I just woke up to people screaming "funnel" in my kitchen....
Happy St. Patrick's Day.
It's too hard to jack off and hold an ipad at the same time
It's nice to see a girl prepared for the walk of shame. She brought headphones
Dude I walked in to my house just to be handed a bottle of vodka by my sister. She then said i had 15 minutes to finish it. Moving into my parents place is the best choice I have made this year.
On another note, why did I wake up wrapped in bubble wrap. I can only assume it was for my own safety
As I was sneaking out of his house last night his moms lover was sneaking in, he held the door for me...
Please tell me you have Advil or Tylenol or ibuprofen or a fucking baseball bat
You can't be friends with my side piece. Conflict of interest.
if you guys find pieces of my teeth don't throw them out please
I just shaved my pubes into a heart shape. if that doesn't scream romantic idk what does
Got an egg Mcmuffin combo, and put the hash brown in the sandwich. That level of hungover
Dude, he danced with the dog that some random chick was carrying at the bar. Then the dog jumped out of his arms and ran away. THAT definitely deserves a drink.

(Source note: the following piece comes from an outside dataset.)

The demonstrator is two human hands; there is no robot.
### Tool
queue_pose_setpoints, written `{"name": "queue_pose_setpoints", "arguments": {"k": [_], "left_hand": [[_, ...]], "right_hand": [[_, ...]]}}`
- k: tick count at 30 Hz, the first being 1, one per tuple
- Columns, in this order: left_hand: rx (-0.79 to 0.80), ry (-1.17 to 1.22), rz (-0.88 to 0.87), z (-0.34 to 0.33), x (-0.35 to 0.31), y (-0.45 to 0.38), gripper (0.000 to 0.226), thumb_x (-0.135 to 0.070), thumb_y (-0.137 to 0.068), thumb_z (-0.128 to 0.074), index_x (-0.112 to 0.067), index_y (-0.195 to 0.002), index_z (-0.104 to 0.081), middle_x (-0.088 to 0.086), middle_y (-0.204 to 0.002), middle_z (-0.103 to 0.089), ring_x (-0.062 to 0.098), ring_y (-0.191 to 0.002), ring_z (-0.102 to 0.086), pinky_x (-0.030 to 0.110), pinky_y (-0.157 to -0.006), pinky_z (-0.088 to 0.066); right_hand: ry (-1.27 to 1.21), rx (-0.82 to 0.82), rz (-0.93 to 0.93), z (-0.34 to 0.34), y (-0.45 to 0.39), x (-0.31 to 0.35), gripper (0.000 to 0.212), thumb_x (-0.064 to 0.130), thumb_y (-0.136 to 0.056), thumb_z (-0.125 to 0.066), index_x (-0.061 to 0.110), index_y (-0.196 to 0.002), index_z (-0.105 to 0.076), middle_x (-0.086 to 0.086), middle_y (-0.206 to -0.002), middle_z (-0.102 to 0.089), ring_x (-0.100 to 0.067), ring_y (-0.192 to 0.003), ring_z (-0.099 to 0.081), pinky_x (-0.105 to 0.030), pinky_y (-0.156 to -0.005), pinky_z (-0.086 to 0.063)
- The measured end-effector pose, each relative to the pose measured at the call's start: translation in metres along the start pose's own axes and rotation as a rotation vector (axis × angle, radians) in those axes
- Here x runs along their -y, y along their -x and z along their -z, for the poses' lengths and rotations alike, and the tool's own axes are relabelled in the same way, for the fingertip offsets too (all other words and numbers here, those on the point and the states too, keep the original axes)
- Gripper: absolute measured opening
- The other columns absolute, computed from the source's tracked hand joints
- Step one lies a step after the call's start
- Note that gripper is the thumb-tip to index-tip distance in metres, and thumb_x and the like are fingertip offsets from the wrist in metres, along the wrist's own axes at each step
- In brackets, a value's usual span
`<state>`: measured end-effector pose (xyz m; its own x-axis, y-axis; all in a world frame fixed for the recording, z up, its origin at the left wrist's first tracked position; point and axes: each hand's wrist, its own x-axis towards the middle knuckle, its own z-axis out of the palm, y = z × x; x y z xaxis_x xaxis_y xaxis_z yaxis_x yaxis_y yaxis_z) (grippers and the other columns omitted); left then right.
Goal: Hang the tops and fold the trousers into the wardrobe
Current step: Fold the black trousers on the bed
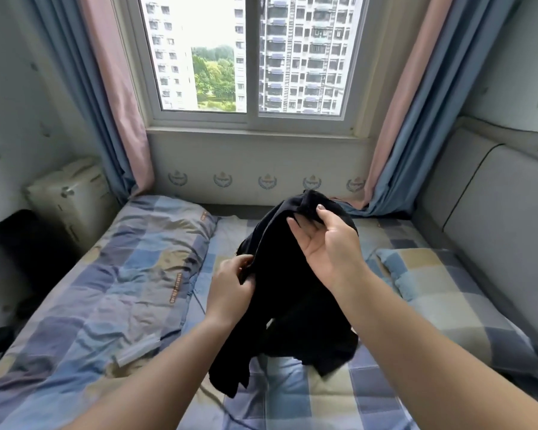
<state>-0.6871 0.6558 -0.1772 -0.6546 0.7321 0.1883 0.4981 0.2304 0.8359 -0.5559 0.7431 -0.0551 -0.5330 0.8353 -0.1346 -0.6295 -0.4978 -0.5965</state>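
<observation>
**A:** so what's the setup here?

**B:** biggest thing is the bed (292,395) with a checked sheet, running up to the window (249,57), curtains either side. Folded checked quilt (106,274) on the left half, a matching pillow (432,274) on the right by the grey headboard.

**A:** and the clothes?

**B:** one black garment (289,293), can't tell if it's a top or trousers. It's held up over the middle of the bed, bottom end trailing onto the sheet. Right hand (326,240) pinches the top edge under the thumb, fingers loose. Left hand (230,287) grips the left edge lower down, fingers curled into the fabric.
</observation>
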Motion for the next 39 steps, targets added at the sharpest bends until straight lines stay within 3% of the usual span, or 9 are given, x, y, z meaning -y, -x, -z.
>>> {"name": "queue_pose_setpoints", "arguments": {"k": [4,6,15,18,23,26,30,34,39], "left_hand": [[0.039,-0.079,0.008,-0.002,0.007,-0.001,0.006,-0.032,-0.092,-0.056,-0.033,-0.087,-0.06,-0.003,-0.089,-0.057,0.018,-0.089,-0.059,0.027,-0.069,-0.042],[0.052,-0.1,0.011,-0.001,0.006,-0.006,0.019,-0.034,-0.096,-0.051,-0.028,-0.08,-0.059,-0.001,-0.079,-0.058,0.024,-0.08,-0.06,0.028,-0.057,-0.033],[-0.048,-0.221,-0.268,0.062,-0.044,-0.088,0.038,0.004,-0.086,-0.053,-0.017,-0.114,-0.069,0.007,-0.109,-0.06,0.017,-0.101,-0.056,0.016,-0.094,-0.035],[-0.117,-0.048,-0.282,0.068,-0.088,-0.107,0.046,0.012,-0.081,-0.044,-0.019,-0.092,-0.076,0.005,-0.106,-0.064,0.012,-0.103,-0.055,0.019,-0.101,-0.037],[-0.195,0.321,-0.097,0.076,-0.148,-0.128,0.043,0.005,-0.084,-0.035,-0.022,-0.07,-0.065,-0.001,-0.085,-0.065,0.016,-0.078,-0.058,0.024,-0.059,-0.052],[-0.244,0.388,-0.058,0.083,-0.163,-0.137,0.039,0.0,-0.086,-0.035,-0.023,-0.071,-0.063,0.003,-0.083,-0.061,0.02,-0.078,-0.058,0.034,-0.067,-0.053],[-0.322,0.476,-0.021,0.096,-0.176,-0.143,0.038,-0.002,-0.086,-0.032,-0.024,-0.075,-0.061,0.007,-0.087,-0.059,0.024,-0.084,-0.057,0.031,-0.062,-0.051],[-0.363,0.491,-0.044,0.105,-0.191,-0.141,0.034,0.0,-0.089,-0.031,-0.017,-0.084,-0.059,0.005,-0.086,-0.057,0.017,-0.077,-0.056,0.02,-0.05,-0.05],[-0.367,0.489,-0.064,0.11,-0.207,-0.137,0.033,0.001,-0.089,-0.031,-0.016,-0.084,-0.059,0.002,-0.079,-0.057,0.015,-0.071,-0.056,0.017,-0.045,-0.047]], "right_hand": [[-0.011,0.031,0.033,-0.001,-0.001,0.023,0.016,0.004,-0.097,-0.044,0.0,-0.095,-0.06,-0.014,-0.09,-0.068,-0.022,-0.072,-0.071,-0.031,-0.061,-0.058],[0.022,0.037,0.055,0.001,-0.004,0.033,0.016,0.004,-0.097,-0.043,0.001,-0.094,-0.059,-0.013,-0.095,-0.065,-0.021,-0.073,-0.071,-0.031,-0.063,-0.059],[0.251,-0.032,0.018,0.058,-0.033,0.071,0.021,0.01,-0.1,-0.041,0.011,-0.096,-0.062,-0.003,-0.089,-0.073,-0.016,-0.081,-0.071,-0.031,-0.059,-0.058],[0.493,0.054,-0.034,0.077,-0.044,0.079,0.015,0.019,-0.096,-0.053,0.017,-0.106,-0.063,-0.001,-0.118,-0.065,-0.017,-0.109,-0.061,-0.04,-0.083,-0.054],[1.332,0.119,-0.027,0.1,-0.057,0.103,0.056,0.034,-0.085,-0.068,0.022,-0.135,-0.048,0.002,-0.134,-0.052,-0.014,-0.125,-0.049,-0.028,-0.098,-0.042],[1.857,0.162,0.332,0.113,-0.063,0.112,0.05,0.033,-0.084,-0.069,0.023,-0.129,-0.051,0.006,-0.118,-0.061,-0.013,-0.113,-0.058,-0.024,-0.09,-0.044],[1.904,-0.029,0.968,0.136,-0.07,0.126,0.037,0.019,-0.076,-0.076,0.017,-0.104,-0.053,0.011,-0.081,-0.054,-0.016,-0.071,-0.059,-0.029,-0.058,-0.046],[1.76,-0.235,0.684,0.153,-0.091,0.139,0.045,0.026,-0.08,-0.074,0.013,-0.113,-0.047,0.001,-0.086,-0.055,-0.022,-0.073,-0.057,-0.034,-0.061,-0.045],[2.02,-0.191,0.254,0.162,-0.11,0.108,0.041,0.053,-0.083,-0.062,0.027,-0.114,-0.055,-0.003,-0.119,-0.046,-0.022,-0.099,-0.057,-0.029,-0.07,-0.043]]}}
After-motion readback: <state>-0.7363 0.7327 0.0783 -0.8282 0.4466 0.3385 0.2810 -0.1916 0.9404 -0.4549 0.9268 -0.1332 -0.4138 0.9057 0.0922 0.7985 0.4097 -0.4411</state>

we promised ourselves we wouldn't get too drunk, and what happens? I wake up the next morning with half a mcdouble in one pocket and some barbie clothes in the other.
yeah. i tried to refuse to leave unless the burger king himself escorted me out. that didnt fly
I have betrayed my no carb ways & I can feel it.
Embrace it. Come over to the dark side. I'll feed you muffins while stroking your hair.